Ege Erdil 18 Jun 2023 16:58 UTC
3 points
3

I think this is a very nice way to present the key ideas. However, in practice I think the discretisation is actually harder to reason about than the continuous version. There are deeper problems, but I’d start by wondering how you would ever compute c(f) defined this way, since it seems to depend in an intricate way on the details of e.g. the floating point implementation.

I would say that the discretization is going to be easier for people with a computer science background to grasp, even though formally I agree it’s going to be less pleasant to reason about or to do computations with. Still, if properties of NNs that only appeared when they are continuous functions on $R^{n}$ were essential for their generalization, we might be in trouble as people keep lowering the precision of their floating point numbers.

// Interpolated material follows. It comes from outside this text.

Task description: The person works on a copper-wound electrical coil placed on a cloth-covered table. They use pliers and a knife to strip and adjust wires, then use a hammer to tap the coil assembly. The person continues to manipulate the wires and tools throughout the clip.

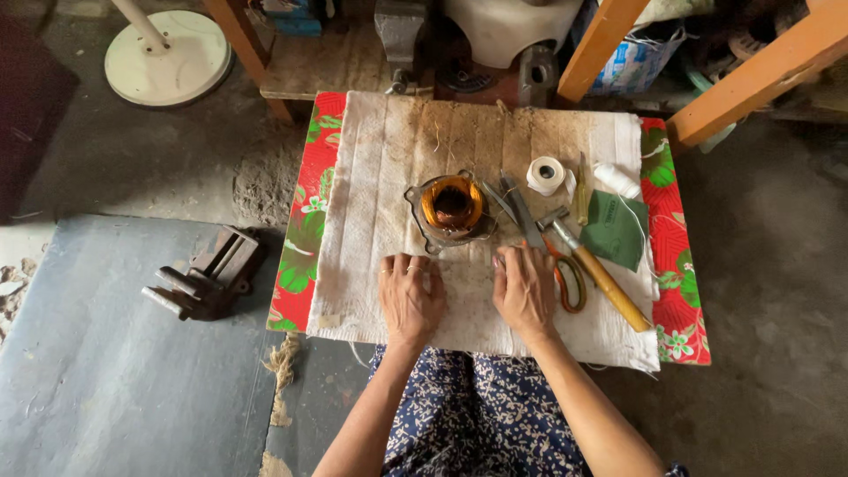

This explanation makes it clear that while assuming NNs are continuous (or even analytic!) might be useful for theoretical purposes, the claims about generalization hold just as well in a more realistic discrete setting.

I’ll note that the volume codimension definition of the RLCT is essentially what you have written down here, and you don’t need any mathematics beyond calculus to write that down. You only need things like resolutions of singularities if you actually want to compute that value, and the discretisation doesn’t seem to offer any advantage there.

Yes, my definition is inspired by the volume codimension definition, though here we don’t need to take a limit as some $ε \to 0$ because the counting measure makes our life easy. The problem you have in a smooth setting is that descending the Lebesgue measure in a dumb way to subspaces with positive codimension gives trivial results, so more care is necessary to recover and reason about the appropriate notions of volume.